WORK REQUEST:
Lines where the string "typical" appears are to be copied from the entries below.
• • • • •
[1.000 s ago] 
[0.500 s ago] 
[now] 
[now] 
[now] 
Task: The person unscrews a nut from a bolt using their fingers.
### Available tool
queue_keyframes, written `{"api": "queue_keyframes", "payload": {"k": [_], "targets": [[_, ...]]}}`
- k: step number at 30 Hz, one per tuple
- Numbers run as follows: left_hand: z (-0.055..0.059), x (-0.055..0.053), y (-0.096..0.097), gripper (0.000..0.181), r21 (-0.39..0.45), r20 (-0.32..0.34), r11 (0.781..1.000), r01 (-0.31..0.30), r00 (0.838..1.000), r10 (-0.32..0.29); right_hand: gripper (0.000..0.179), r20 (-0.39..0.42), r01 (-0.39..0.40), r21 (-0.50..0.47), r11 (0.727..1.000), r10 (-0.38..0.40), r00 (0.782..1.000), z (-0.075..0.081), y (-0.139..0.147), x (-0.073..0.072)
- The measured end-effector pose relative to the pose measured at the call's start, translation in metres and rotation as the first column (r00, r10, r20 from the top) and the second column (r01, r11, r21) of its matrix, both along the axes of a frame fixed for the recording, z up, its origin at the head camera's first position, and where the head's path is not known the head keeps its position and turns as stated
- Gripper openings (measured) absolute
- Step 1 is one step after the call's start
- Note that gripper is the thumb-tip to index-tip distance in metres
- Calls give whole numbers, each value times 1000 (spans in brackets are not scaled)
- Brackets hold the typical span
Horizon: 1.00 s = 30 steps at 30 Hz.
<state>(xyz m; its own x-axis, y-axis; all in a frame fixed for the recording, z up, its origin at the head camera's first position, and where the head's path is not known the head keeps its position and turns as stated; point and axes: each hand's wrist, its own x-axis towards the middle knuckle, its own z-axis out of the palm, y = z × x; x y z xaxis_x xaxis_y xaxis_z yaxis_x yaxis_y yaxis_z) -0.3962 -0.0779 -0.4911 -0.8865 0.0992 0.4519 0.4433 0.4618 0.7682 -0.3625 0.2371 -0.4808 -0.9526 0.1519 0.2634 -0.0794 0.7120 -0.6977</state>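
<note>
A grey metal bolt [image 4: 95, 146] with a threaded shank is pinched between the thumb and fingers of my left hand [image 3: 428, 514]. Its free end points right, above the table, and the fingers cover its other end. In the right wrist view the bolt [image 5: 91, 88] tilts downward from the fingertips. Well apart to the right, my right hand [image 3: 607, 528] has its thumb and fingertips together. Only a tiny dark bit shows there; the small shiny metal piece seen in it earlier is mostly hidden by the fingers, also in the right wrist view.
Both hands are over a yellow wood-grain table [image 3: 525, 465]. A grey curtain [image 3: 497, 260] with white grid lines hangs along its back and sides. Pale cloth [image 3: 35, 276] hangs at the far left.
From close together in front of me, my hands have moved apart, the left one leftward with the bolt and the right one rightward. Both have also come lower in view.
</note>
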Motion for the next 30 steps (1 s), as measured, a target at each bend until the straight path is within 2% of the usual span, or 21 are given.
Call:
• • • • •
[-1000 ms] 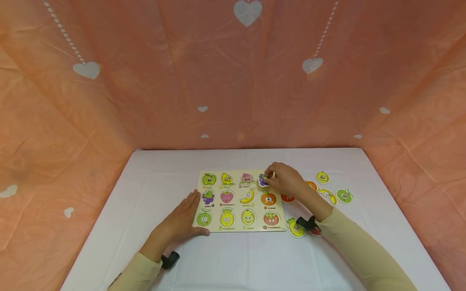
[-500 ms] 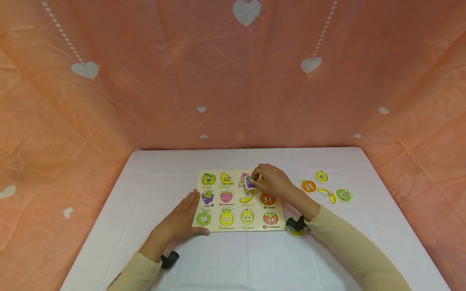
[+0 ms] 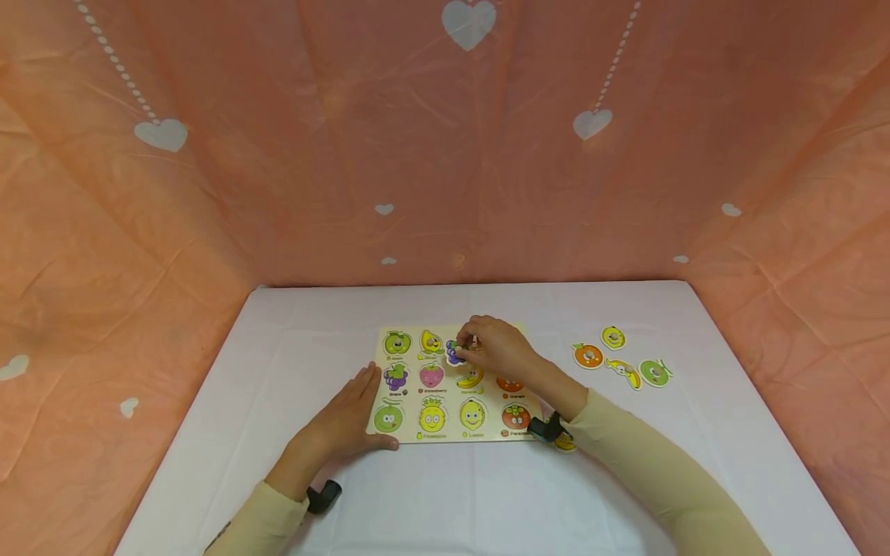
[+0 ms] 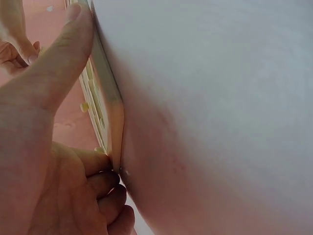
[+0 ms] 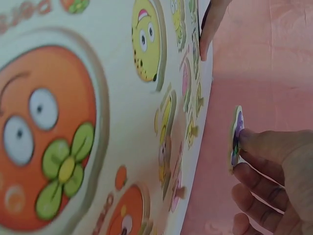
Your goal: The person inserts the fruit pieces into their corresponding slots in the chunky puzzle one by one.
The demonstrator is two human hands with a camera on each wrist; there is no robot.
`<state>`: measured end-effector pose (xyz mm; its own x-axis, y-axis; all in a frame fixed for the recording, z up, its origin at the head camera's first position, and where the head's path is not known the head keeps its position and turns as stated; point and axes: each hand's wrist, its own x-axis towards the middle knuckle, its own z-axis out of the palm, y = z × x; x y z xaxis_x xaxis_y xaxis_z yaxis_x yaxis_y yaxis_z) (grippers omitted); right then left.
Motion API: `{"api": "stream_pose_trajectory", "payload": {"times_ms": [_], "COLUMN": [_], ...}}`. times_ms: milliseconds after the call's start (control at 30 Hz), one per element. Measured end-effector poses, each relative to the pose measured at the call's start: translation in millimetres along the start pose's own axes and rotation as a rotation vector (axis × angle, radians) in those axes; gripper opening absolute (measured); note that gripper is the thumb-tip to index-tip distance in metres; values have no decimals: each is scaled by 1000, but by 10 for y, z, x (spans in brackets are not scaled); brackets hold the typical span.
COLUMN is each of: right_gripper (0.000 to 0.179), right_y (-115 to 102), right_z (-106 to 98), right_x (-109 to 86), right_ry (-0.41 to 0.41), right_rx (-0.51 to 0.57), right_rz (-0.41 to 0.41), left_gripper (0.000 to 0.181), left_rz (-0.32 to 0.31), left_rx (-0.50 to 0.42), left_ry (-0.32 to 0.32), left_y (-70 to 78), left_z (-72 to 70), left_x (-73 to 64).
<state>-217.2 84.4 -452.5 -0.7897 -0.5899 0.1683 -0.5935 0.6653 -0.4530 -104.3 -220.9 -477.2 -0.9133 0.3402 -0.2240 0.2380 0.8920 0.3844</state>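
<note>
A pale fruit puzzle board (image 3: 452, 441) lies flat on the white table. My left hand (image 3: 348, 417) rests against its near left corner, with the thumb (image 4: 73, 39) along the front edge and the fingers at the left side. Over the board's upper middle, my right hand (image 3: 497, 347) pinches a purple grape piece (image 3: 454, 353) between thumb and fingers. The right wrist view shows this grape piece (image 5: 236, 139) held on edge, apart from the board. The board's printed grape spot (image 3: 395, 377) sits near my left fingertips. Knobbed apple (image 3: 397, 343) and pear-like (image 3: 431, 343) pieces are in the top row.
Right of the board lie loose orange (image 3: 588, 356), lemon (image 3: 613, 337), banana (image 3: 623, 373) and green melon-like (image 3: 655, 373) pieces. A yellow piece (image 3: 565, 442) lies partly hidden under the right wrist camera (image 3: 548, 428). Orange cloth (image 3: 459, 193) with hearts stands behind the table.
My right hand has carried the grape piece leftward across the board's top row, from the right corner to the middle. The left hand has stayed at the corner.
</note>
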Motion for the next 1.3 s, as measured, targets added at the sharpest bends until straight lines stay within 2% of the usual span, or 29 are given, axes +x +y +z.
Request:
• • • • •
COMPLETED EXERCISE:
- Brackets hold the typical span
Motion API: `{"api": "stream_pose_trajectory", "payload": {"times_ms": [_], "COLUMN": [_], ...}}`. times_ms: milliseconds after the call's start (control at 30 Hz), one per element. Measured end-effector poses, each relative to the pose measured at the call's start: translation in millimetres along the start pose's own axes and rotation as a rotation vector (axis × angle, radians) in those axes; gripper opening absolute (measured); note that gripper is the thumb-tip to index-tip distance in metres; values have no decimals: each is scaled by 1000, but by 10 for y, z, x (spans in brackets are not scaled); brackets hold the typical span.

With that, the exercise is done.